ABOUT THIS EXERCISE:
I need the lines below from the one with "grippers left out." down to the one with "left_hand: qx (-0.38" reproduced exactly, both ends included, and nothing else.

+++++

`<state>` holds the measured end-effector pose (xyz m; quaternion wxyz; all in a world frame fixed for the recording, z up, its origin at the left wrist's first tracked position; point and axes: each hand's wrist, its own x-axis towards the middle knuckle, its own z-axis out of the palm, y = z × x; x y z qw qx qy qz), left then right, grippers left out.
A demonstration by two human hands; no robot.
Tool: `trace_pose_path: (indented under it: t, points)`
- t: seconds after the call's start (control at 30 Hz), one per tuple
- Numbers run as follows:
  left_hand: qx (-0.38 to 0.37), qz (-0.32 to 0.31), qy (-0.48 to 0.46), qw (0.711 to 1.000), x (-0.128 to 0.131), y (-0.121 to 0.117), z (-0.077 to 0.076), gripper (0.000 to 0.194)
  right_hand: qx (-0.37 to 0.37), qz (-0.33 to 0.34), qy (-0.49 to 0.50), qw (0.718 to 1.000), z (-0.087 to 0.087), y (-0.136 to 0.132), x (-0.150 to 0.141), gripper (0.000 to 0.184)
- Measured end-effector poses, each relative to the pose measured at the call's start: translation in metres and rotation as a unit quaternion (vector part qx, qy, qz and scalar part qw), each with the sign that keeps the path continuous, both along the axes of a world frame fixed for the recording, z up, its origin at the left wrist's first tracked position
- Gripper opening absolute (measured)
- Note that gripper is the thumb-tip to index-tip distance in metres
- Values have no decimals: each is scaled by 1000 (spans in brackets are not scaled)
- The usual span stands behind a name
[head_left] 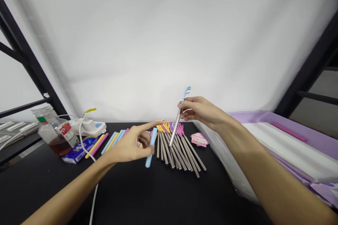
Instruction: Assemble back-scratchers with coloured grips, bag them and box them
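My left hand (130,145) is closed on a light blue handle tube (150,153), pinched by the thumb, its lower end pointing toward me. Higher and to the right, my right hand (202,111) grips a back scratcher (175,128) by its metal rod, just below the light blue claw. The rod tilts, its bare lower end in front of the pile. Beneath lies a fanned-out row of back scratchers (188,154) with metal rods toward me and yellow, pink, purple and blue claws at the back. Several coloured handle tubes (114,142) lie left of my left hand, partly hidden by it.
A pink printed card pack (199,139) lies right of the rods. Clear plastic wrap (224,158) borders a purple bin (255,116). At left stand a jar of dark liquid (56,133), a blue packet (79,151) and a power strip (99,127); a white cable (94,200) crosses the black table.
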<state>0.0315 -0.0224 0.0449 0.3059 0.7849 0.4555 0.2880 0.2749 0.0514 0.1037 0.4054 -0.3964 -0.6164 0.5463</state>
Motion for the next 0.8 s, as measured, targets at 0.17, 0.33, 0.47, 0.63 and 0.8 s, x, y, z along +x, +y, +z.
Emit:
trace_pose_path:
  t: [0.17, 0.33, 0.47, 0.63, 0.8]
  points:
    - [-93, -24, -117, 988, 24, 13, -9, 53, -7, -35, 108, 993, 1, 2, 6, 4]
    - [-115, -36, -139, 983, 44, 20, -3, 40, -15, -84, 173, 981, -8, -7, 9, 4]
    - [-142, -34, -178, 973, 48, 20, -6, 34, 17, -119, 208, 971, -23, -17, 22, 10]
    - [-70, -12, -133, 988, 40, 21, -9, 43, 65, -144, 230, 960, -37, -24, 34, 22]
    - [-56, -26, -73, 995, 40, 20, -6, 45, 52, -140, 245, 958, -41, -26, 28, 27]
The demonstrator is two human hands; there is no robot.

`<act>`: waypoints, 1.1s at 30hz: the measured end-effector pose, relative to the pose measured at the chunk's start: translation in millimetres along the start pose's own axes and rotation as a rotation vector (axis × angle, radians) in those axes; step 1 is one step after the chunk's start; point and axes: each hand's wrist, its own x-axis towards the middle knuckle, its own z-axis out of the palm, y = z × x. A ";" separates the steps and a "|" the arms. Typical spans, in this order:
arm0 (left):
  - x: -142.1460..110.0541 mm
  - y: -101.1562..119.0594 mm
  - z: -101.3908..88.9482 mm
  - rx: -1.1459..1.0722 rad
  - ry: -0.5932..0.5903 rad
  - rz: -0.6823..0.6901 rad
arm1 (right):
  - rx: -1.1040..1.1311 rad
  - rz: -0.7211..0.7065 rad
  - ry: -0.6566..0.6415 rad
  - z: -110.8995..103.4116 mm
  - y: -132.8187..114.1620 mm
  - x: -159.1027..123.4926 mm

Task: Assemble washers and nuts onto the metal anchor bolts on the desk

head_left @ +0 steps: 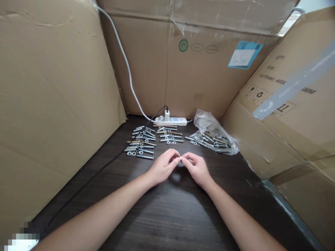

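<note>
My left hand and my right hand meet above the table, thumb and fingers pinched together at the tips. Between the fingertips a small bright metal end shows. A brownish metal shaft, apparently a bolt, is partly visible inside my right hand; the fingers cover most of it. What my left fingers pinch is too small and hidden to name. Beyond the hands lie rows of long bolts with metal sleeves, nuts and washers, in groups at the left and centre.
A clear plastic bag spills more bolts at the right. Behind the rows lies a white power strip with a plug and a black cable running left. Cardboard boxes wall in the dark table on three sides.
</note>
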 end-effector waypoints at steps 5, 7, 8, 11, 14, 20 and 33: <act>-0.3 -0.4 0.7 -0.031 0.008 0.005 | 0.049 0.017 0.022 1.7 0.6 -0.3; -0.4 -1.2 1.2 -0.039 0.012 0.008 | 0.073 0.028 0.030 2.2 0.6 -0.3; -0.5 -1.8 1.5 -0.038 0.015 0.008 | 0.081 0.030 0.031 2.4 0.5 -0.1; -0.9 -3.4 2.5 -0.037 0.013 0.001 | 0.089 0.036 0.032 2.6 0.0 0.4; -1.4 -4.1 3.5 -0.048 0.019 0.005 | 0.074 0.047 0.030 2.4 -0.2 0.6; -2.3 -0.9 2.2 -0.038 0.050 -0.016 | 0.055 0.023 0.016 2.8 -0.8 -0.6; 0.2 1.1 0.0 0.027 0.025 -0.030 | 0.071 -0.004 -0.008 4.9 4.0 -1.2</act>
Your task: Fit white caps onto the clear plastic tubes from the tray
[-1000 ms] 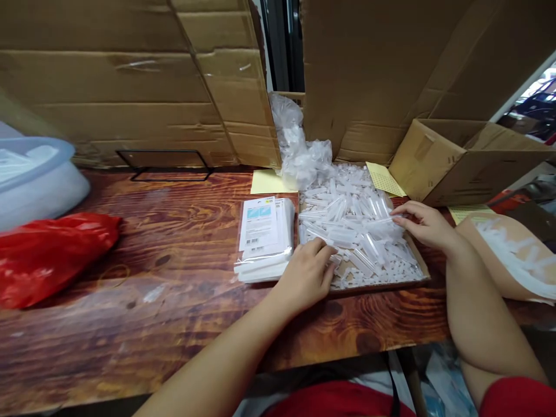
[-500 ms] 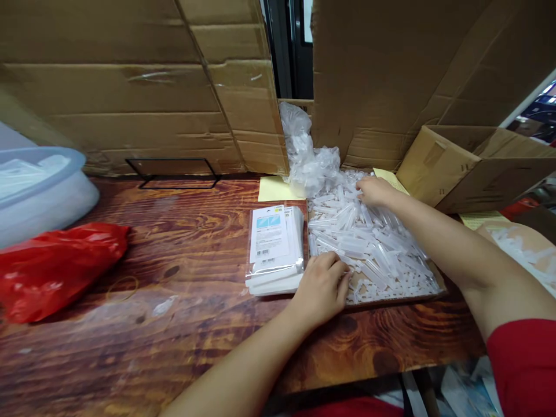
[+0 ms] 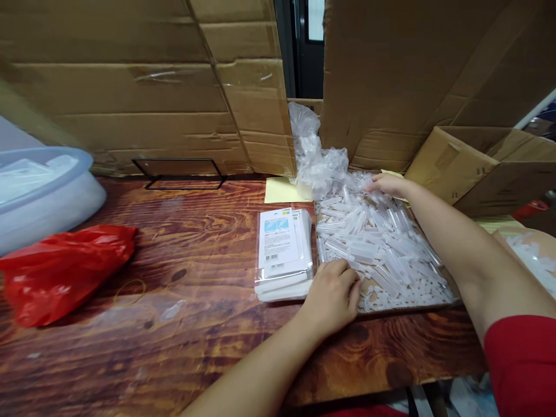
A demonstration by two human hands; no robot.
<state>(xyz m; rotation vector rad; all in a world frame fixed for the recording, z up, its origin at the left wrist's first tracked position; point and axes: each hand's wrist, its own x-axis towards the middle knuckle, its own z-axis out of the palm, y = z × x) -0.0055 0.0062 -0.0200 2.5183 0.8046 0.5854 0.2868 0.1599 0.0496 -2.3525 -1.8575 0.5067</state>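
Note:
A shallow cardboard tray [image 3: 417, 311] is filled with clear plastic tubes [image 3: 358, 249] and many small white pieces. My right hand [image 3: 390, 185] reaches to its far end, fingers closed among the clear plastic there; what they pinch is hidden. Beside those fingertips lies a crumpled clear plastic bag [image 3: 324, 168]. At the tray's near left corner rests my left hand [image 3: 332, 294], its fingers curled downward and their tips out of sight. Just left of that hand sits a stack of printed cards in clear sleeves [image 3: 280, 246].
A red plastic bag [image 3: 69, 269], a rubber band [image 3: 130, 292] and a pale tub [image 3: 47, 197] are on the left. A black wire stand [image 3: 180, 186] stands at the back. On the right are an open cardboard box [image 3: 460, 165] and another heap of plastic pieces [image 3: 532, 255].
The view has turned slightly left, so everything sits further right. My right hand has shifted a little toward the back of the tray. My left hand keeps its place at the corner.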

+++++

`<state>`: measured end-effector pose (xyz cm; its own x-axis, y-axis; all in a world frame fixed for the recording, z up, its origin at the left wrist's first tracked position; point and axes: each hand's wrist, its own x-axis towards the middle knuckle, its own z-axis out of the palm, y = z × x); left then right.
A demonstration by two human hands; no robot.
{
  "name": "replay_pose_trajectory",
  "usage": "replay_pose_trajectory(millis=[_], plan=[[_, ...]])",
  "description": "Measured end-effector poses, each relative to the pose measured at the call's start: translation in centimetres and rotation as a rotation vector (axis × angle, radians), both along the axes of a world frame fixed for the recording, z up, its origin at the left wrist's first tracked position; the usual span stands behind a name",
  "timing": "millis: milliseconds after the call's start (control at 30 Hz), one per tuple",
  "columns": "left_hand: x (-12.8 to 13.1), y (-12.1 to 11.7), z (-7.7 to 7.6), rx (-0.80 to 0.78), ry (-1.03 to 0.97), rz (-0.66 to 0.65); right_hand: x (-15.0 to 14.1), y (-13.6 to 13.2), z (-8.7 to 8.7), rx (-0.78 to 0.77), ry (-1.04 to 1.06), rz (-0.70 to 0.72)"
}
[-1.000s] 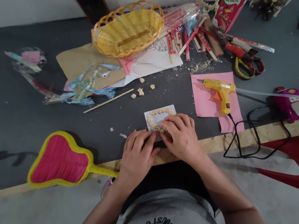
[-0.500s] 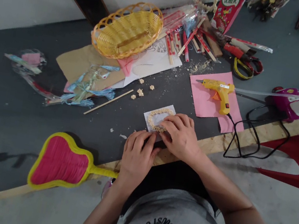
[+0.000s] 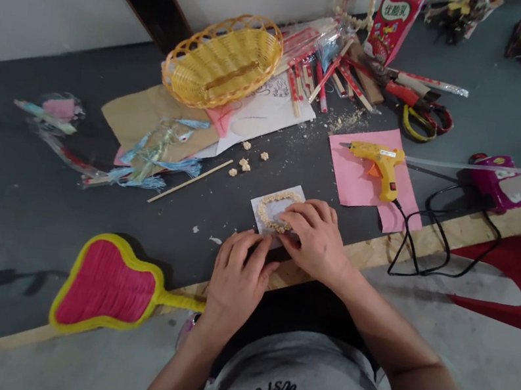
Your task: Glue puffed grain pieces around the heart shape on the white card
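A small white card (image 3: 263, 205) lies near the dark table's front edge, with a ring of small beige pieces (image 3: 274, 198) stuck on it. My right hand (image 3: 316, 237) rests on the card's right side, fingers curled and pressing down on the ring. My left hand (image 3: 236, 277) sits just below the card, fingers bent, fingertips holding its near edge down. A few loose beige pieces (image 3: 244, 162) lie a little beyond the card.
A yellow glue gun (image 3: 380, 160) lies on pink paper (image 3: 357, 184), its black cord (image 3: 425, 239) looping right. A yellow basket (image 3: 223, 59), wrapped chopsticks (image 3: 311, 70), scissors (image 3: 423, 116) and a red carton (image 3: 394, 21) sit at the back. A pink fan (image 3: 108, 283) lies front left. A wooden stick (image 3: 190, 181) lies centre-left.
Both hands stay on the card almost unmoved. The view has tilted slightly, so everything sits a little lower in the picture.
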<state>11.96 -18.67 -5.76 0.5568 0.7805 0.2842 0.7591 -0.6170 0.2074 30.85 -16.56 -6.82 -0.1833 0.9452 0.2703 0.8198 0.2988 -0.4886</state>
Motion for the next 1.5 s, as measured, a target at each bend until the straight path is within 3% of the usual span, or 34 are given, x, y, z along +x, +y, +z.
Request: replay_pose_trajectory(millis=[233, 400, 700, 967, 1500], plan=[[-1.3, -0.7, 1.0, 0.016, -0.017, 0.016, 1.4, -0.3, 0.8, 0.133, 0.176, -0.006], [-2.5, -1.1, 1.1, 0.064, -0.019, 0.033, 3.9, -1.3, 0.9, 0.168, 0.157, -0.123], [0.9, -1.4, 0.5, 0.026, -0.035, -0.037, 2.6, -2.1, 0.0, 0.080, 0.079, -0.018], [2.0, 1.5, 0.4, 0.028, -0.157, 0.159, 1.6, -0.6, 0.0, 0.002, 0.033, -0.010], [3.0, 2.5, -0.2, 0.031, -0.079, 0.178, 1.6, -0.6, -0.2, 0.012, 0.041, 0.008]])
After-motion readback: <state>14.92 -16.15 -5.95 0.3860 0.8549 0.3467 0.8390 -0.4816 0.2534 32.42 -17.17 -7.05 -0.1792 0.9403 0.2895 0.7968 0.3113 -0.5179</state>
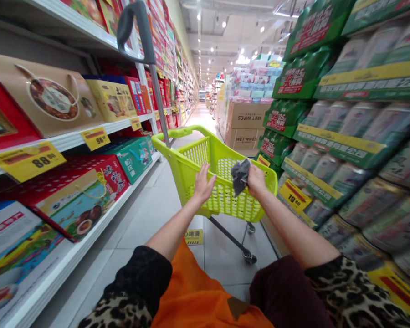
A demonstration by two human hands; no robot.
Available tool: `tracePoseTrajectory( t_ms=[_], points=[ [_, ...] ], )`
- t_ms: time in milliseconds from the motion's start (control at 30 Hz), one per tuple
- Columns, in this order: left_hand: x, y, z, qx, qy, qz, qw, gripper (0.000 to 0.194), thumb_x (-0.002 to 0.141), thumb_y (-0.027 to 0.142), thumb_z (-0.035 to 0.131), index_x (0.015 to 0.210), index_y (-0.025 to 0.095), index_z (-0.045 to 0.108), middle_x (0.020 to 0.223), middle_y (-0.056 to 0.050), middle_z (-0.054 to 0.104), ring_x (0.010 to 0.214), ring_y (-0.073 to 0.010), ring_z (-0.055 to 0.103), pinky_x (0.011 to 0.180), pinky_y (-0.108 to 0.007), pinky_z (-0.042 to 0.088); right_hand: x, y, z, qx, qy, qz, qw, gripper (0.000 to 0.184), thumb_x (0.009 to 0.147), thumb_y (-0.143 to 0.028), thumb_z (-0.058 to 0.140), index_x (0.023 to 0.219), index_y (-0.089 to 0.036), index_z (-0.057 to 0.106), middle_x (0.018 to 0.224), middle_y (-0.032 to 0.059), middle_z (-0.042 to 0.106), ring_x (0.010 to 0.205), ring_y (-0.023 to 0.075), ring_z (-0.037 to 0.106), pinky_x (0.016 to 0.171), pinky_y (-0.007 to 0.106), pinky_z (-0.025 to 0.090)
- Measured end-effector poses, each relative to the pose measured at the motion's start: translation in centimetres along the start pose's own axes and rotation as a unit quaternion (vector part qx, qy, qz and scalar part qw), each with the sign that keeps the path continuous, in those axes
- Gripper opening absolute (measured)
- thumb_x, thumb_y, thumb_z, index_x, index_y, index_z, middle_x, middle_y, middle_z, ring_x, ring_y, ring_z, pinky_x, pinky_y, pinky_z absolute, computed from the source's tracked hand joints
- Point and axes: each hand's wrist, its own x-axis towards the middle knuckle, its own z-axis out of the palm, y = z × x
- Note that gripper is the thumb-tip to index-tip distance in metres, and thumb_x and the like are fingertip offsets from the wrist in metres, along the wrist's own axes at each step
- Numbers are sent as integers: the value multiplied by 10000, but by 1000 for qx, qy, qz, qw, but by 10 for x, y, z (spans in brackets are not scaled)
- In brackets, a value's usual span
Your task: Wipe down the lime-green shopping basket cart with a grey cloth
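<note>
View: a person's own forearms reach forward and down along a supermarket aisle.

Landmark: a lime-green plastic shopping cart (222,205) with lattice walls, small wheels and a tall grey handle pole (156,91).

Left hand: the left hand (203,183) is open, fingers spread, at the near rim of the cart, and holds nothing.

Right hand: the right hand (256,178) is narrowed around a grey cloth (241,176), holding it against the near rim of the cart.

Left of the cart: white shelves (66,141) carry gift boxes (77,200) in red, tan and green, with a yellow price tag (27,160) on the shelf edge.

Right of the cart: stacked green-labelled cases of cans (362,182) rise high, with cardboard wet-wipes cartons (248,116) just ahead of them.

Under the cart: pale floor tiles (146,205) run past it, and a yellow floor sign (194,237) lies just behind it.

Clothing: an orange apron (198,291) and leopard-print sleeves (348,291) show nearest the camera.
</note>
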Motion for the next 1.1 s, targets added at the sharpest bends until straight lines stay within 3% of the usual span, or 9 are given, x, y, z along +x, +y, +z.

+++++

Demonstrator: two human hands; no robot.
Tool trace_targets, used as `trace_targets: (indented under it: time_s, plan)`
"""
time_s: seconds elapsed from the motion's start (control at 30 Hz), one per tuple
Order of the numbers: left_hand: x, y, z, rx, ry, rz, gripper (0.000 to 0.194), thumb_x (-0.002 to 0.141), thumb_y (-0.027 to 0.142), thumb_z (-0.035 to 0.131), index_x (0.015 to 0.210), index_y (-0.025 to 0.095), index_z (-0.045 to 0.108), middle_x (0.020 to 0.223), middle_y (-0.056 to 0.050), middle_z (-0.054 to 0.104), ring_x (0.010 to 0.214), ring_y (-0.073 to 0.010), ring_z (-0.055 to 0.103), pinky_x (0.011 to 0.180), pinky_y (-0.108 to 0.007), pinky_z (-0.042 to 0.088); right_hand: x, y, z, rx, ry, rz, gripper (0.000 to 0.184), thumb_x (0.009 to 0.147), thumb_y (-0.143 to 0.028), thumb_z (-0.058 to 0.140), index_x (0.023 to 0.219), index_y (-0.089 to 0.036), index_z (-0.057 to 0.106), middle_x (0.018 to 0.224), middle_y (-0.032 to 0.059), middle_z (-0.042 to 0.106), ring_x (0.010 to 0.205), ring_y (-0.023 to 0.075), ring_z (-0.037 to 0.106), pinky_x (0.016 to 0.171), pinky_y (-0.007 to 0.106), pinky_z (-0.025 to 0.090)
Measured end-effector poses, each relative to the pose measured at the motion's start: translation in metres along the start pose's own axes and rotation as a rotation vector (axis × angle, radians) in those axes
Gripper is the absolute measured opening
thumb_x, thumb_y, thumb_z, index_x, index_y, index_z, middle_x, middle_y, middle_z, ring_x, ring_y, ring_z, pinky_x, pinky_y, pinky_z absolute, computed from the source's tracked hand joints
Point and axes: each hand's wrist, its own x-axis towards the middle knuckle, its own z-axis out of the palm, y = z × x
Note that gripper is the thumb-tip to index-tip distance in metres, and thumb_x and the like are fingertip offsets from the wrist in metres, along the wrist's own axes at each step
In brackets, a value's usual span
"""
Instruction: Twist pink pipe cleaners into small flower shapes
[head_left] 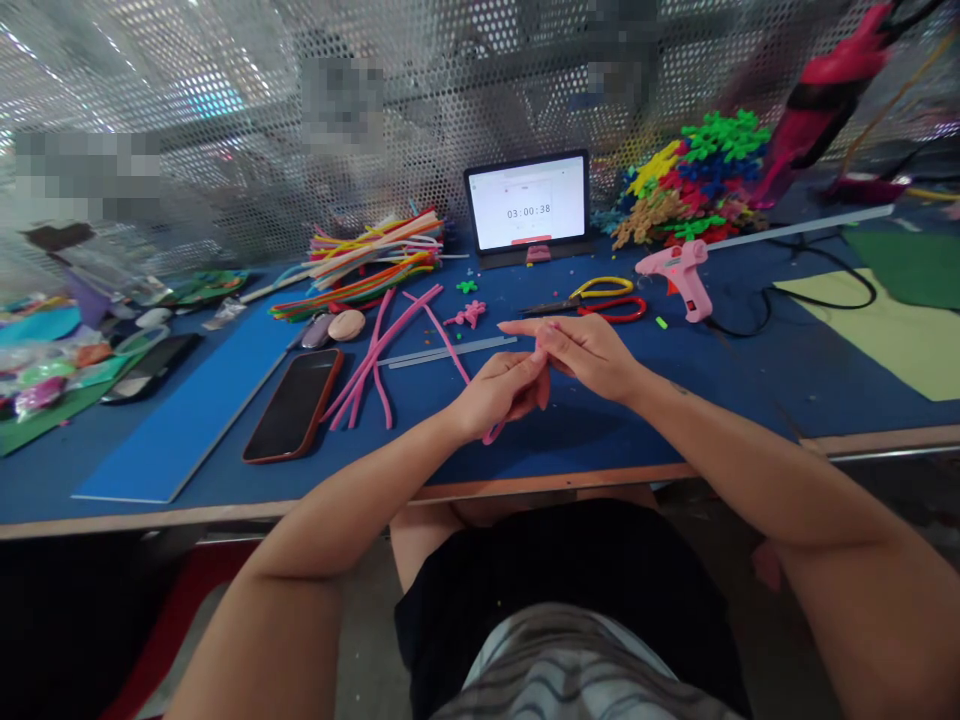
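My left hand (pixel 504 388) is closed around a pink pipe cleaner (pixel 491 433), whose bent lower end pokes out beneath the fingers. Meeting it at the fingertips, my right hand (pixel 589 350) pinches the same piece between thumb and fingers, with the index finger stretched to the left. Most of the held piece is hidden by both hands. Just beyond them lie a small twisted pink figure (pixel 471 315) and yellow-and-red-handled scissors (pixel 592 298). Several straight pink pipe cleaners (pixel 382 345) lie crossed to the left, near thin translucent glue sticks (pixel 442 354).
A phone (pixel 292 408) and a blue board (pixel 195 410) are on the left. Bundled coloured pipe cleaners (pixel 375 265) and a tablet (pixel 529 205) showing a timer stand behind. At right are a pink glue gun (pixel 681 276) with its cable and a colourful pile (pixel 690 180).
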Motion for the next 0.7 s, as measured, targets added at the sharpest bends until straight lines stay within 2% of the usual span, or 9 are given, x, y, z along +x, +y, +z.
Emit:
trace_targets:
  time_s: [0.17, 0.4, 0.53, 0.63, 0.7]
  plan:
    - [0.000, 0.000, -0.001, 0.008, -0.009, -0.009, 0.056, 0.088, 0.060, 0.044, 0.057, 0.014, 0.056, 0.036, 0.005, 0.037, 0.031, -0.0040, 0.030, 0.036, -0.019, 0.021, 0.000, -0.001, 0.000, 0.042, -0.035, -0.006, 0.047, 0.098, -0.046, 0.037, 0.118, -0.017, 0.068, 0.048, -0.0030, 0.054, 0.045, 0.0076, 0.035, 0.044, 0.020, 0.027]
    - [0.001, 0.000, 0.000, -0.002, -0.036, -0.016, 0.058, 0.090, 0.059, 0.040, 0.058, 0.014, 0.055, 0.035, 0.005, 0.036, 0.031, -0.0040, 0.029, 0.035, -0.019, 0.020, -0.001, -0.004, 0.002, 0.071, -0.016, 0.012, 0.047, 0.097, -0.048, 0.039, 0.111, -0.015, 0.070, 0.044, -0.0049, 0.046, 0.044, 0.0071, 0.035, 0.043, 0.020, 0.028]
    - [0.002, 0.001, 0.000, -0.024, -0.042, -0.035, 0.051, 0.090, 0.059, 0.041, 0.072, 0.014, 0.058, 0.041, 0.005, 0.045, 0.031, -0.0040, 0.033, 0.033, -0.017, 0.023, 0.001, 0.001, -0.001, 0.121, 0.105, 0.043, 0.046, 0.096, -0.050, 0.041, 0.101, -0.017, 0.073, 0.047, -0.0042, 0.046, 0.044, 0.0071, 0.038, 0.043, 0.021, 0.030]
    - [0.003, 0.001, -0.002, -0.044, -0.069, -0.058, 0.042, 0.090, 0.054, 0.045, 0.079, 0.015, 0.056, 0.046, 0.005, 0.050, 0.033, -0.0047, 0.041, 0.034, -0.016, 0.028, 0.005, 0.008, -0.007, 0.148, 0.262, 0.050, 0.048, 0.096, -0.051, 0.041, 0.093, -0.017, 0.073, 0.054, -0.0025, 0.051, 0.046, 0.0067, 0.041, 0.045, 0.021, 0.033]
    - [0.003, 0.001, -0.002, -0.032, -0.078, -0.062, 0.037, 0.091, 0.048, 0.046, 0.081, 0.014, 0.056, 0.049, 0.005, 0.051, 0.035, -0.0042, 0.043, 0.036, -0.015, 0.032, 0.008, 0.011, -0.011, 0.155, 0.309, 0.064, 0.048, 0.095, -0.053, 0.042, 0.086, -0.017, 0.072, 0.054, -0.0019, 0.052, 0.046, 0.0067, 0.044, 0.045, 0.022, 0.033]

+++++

RESPONSE TO THIS TASK:
`<state>` holds the measured end-effector pose (xyz m; quaternion wxyz; all in a world frame fixed for the recording, z up, its origin at the left wrist's first tracked position; point and axes: each hand's wrist, its own x-axis towards the middle knuckle, its own z-axis out of the palm, y = z × x; x y z qw qx qy qz), left then right, grippers left out.
A demonstration by two human hands; no robot.
Tool: `trace_pose_path: (indented under it: t, points)`
- t: seconds after the call's start (control at 30 Hz), one per tuple
- Numbers run as follows:
  left_hand: qx (-0.38 to 0.37), qz (-0.32 to 0.31), qy (-0.48 to 0.46), qw (0.711 to 1.000), x (-0.128 to 0.131), y (-0.121 to 0.117), z (-0.077 to 0.076), gripper (0.000 to 0.194)

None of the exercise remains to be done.